At the heart of defendant’s case are the discrepancies between the amount Dr. Rabiner reportedly earned versus the amount earned by Jay Katz. The indictment charged that in the years from 1996 through 1999, Jay Katz “caused the four MRI companies” to pay $11,837,549, then $18,183,853, then $25,749,604 to the shell corporations against gross receipts of $17,069,360, $23,966,394, and $25,749,604. Defendant asserts that the indictment proves that Jay Katz realized$11,631,927 of ordinary income during this period, which is significantly more than the $625,000 Dr. Rabiner allegedly earned for that same time period.
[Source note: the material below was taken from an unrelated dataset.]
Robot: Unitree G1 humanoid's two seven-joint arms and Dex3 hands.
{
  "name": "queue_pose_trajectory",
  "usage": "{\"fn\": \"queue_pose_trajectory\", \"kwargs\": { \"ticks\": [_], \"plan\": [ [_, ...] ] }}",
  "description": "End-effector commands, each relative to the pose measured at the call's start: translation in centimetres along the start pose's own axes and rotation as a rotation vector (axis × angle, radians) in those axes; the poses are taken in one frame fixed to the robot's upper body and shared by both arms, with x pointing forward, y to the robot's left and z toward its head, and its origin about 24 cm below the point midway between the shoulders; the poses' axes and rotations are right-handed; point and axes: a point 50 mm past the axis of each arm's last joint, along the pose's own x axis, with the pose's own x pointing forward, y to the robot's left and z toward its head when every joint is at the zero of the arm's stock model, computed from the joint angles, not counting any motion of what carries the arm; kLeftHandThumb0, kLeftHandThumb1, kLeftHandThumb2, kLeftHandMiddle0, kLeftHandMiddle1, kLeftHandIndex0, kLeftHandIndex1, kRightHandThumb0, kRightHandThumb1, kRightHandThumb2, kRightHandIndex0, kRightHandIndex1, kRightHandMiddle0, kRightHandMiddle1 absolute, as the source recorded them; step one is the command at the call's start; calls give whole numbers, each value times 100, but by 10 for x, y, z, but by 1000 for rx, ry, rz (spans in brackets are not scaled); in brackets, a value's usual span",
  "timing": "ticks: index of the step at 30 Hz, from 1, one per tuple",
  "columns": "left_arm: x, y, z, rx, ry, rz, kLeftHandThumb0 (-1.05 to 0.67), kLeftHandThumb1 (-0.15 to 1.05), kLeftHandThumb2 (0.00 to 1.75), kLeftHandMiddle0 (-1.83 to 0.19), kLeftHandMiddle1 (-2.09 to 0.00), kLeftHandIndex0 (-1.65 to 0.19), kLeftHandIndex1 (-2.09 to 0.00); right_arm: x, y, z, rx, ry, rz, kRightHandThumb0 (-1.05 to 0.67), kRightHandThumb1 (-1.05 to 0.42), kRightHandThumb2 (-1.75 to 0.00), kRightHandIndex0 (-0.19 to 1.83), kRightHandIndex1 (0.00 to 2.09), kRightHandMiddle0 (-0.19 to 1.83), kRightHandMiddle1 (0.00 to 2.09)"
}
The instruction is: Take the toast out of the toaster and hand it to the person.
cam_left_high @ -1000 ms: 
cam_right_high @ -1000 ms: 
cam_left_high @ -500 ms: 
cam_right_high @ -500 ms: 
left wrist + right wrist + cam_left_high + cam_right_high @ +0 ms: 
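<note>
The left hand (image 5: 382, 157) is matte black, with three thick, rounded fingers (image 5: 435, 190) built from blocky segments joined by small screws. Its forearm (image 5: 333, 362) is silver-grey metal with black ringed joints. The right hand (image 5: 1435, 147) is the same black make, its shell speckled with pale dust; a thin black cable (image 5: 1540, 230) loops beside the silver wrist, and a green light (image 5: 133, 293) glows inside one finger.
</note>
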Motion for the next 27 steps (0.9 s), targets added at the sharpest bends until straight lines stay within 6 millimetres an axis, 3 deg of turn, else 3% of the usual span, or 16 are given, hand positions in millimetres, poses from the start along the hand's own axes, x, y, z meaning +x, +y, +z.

Defendant failed to introduce documentation or testimony establishing the expenditures of the Rabiner PC, such as the professional and non-professional salaries, capital expenditures, rent or other expenses as well as compensation Jay Katz’s management company may have recieved on a monthly basis in 1998, other than the draw or salary of Dr. Rabiner.
Dr. Rabiner’s failure to meet with one of his radiologists, in one of his many PCs, does not rise to clear and convincing evidence that the Rabiner PCs were fraudulently incorporated.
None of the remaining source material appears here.